Анна обмакнула кусок хлеба в кофе и сунула его в рот.
– Ах, мама, ты не понимаешь, – говорит она с полным ртом.
– Что понимать? Распутство понимать?.. Ой, почему ты не занимаешься своим делом, почему ты не держишь язык за зубами, почему ты не зарабатываешь, как все люди? Ты раньше зарабатывала хорошие деньги и могла бы выйти замуж за приличного человека… А теперь ты начала бегать по танцулькам с гоем… Ой, ой, вот для чего я растила на старости лет дочерей – чтобы ни один порядочный человек не хотел на них жениться…
Анна встала.
– Это не твое дело! – взвизгнула она. – Я аккуратно плачу свою долю за квартиру. Ты думаешь, девушка ни на что больше не годна, как только быть рабой и всю жизнь сохнуть над работой?.. А я думаю иначе – поняла? Не смей больше ругаться…
– Ты дерзишь старухе-матери? Если бы Соломон был жив, он бы отколотил тебя. Лучше бы ты родилась мертвой, чем ругать свою мать, как гойка! Убирайся вон отсюда, не то я тебя прокляну!
– И уйду!
Анна пробежала узким, заставленным сундуками коридором в свою спальню и бросилась на кровать. Ее щеки горели. Она лежала неподвижно, стараясь думать. Из кухни доносились монотонные рыдания старухи.
Анна села на кровать. Она увидела в зеркале напротив напряженное, заплаканное лицо и сбившиеся волосы.
– Боже мой, ну и вид! – вздохнула она.
Когда она встала, она задела каблуком за оборку платья. Платье с треском разорвалось. Анна сидела на кровати и плакала, плакала. Потом стала зашивать платье маленькими аккуратными стежками. Шитье успокоило ее. Она надела шляпу, сильно напудрила нос, слегка подкрасила губы, накинула пальто и вышла. Апрель расцветил улицы неожиданными красками. Сладкая, сладострастная свежесть исходила от тележки, полной ананасов. На углу она увидела Розу Сегал и Лилиан Даймонд; они пили кока-колу у киоска.
– Анна, выпей с нами, – позвали они.
– Если вы заплатите… У меня нет ни гроша.
– Почему?
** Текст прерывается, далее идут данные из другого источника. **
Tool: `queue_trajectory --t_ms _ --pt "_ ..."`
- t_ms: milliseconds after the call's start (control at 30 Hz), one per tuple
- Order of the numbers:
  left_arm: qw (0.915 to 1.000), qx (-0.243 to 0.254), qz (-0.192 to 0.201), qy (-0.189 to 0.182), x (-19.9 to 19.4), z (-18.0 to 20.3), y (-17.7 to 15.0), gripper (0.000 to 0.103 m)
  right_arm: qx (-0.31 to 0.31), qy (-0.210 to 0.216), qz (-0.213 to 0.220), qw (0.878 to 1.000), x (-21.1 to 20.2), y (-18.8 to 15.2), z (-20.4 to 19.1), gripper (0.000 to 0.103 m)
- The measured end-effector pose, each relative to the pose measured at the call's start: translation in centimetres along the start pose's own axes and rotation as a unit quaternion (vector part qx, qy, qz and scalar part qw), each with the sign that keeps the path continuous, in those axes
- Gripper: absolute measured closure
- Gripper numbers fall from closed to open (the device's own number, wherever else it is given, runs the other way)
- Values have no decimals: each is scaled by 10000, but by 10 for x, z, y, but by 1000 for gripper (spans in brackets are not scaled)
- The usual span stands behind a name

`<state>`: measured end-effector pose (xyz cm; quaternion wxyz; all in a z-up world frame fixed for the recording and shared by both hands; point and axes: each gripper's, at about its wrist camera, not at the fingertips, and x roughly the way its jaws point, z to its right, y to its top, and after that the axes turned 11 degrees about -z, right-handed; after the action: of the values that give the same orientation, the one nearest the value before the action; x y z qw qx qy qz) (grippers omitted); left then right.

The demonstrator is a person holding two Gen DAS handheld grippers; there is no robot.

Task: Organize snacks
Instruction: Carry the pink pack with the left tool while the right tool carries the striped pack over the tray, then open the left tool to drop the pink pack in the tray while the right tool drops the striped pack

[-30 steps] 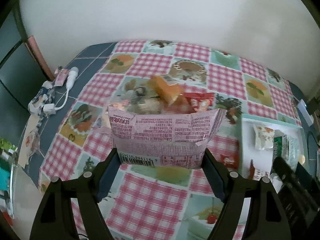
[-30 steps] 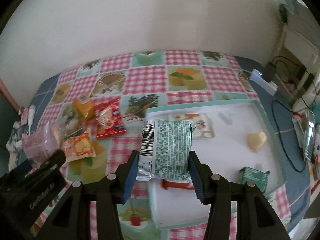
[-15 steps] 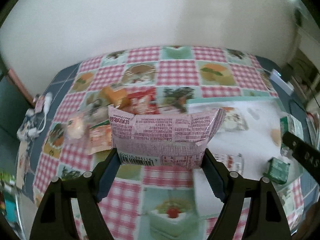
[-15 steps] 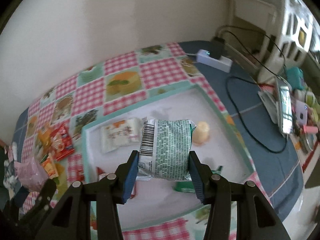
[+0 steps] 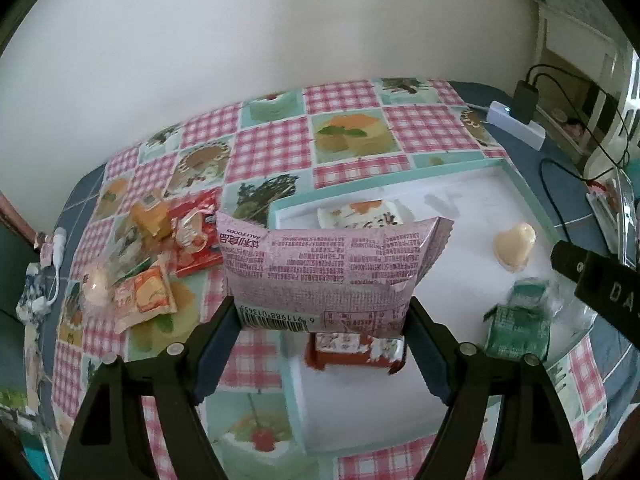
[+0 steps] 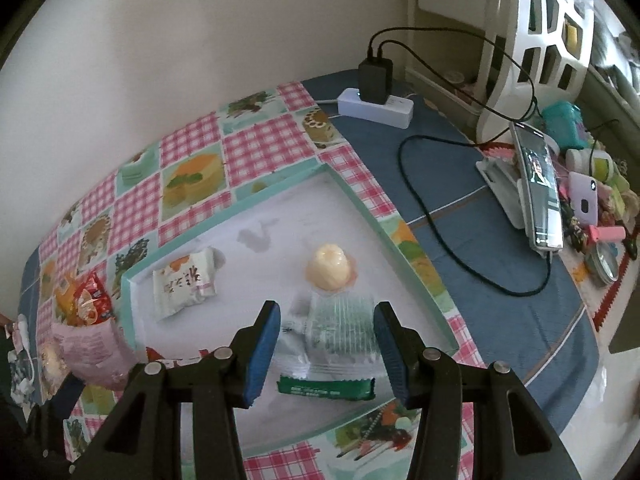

Разве ты не получила вспомоществования за забастовку?
– Я все отдала старухе… Все равно ничего не помогает. Все так же ругается целый день. Она слишком старая.
– А ты слышала – вооруженные люди ворвались в лавку к Айку Голдстейну и разнесли ее вдребезги. Расколотили все молотками, а сам Айк остался лежать без чувств на куче готового платья.